Perhaps they weren’t so different after all. Javert removed his hat and stared at the color of judgment he’d been given. The color of _not yet_. It should have been green, he mused, would have been green if he were his own judge. But he no longer believed himself to be the best interpreter of laws. He knew he would have deemed Valjean who stole from the Bishop as forever lost. But if the Bishop had condemned him back to the bagne, then there would be no Madeleine, no mercy for Jacques, no father to Cosette, and certainly no rescuer of Javert. There was so much more to Valjean than the reoffending criminal. Was it possible—he resisted the urge to push the thought away—that there was more to Javert the Ghost than an eternally condemned soul?

He watched as morning brought light onto Valjean's face. The sun was rising.
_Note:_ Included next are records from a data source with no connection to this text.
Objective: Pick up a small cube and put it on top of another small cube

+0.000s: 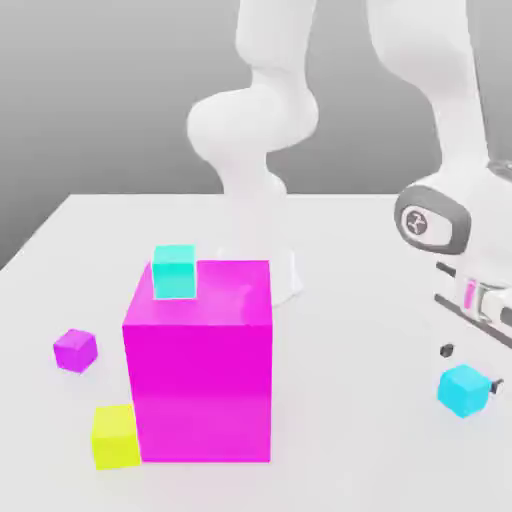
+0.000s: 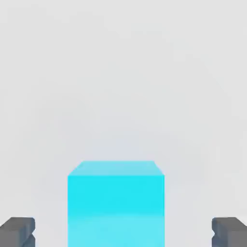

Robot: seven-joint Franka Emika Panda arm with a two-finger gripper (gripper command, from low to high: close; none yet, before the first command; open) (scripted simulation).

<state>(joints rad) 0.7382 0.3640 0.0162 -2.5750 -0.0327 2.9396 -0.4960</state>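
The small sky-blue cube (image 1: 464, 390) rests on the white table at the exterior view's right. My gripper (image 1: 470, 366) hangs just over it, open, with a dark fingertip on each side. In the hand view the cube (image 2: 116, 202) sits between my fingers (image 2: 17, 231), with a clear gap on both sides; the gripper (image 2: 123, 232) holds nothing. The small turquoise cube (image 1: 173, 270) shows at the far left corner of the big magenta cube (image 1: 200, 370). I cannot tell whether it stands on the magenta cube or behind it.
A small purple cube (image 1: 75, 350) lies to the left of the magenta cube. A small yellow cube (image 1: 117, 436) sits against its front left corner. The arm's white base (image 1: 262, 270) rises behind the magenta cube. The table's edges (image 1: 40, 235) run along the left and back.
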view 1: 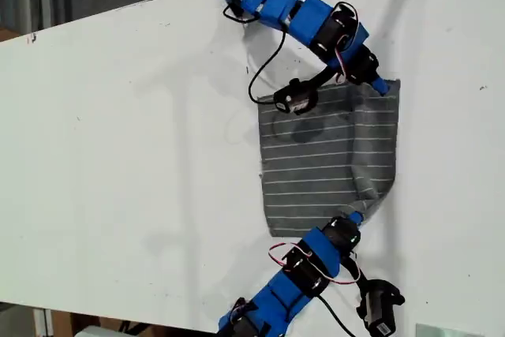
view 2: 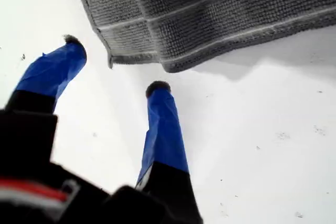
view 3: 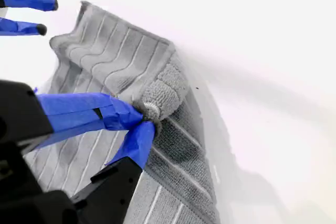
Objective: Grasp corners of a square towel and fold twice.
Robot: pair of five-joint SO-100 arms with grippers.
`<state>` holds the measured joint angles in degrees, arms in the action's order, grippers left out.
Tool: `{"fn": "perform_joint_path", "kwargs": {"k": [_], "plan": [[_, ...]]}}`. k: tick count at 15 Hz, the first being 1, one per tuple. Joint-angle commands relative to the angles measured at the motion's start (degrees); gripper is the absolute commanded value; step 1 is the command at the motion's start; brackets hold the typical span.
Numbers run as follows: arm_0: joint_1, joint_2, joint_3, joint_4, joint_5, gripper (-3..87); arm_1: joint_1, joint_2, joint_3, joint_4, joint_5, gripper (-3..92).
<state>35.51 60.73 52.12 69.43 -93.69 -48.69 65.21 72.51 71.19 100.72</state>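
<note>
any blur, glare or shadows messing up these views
Exterior view: sharp, soft arm shadows on the table. First wrist view: towel crisp, my first gripper slightly soft, shadow under the towel's edge. Second wrist view: table washed out, my second gripper clear.

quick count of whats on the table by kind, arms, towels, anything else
towel: 1, dark grey with white stripes
blue arms: 2, ending in my first gripper and my second gripper
table: 1, white
total: 4
</note>
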Motion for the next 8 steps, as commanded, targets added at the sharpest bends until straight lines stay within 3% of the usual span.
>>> {"fn": "perform_joint_path", "kwargs": {"k": [1, 8], "plan": [[0.79, 0.79, -1.58, -0.97, 0.35, -0.1, 0.53, 4.57, 0.18, -1.41, -1.85, 28.2], [0.79, 0.97, -1.93, -0.70, 0.44, -0.1, 0.44, 3.87, 13.62, -16.35, -0.79, 26.9]]}}
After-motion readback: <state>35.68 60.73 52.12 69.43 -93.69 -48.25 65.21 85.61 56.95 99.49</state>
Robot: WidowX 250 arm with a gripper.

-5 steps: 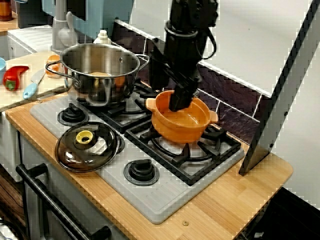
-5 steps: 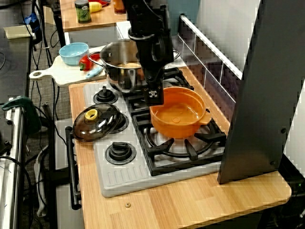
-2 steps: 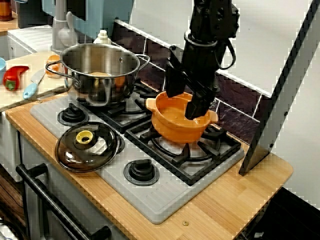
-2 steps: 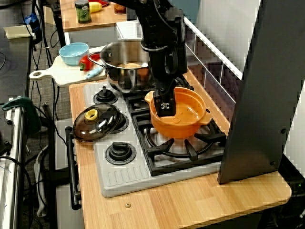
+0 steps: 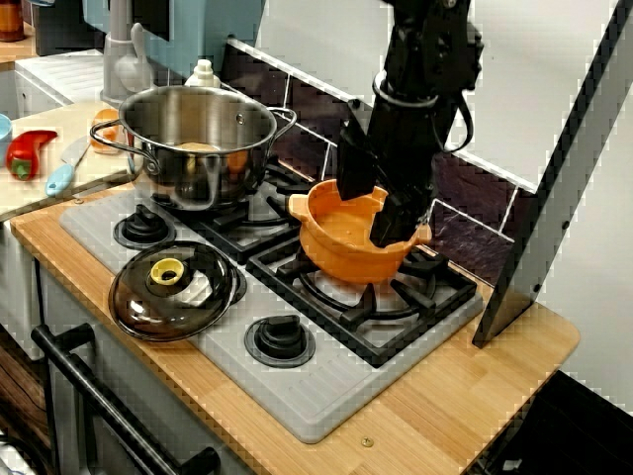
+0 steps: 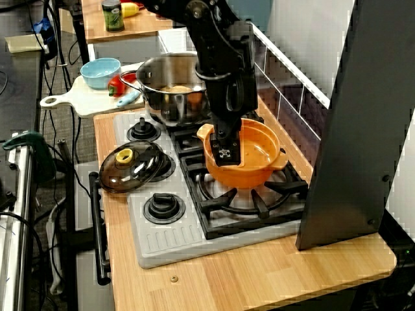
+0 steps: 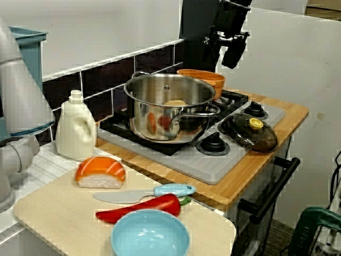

Valjean seemed to have come to a decision as he stood, with hope though no less uncertainty in his eyes, and embarked on a journey that was no longer guided by his parole papers, but by two precious candlesticks.


	7. The beginning of eternity

**Summary for the Chapter:**

> Javert makes several final discoveries. Is he ready to go home?

The Bishop’s house grew smaller as if it were being pulled away from Javert’s mind and back into the time when it belonged, and Javert closed his eyes, waiting for the invisible hand that had been guiding him to bring him back to the Seine.

-

He woke up in neither Toulon nor Montreuil and—he strained his ears for sounds of people bustling about or for the rushing water, _any_ sound—this was certainly not Paris. He looked around at what his mind could only interpret as empty space. The space was… bright. But Javert wasn’t suspended in thin air—he transferred his weight onto one foot to confirm he was standing on a surface of some sort. This was brightness with substance, and it reminded him of the concept of morning: the interweaving of dawn’s light with birdsongs and the smell of dew-drenched grass, ingredients needed for the tapestry of a new day that would be incomplete without each strand. Wrapped in this tapestry of light, Javert’s heart felt full—complete. _Wholeness_. Yes, that was the word he was trying to find.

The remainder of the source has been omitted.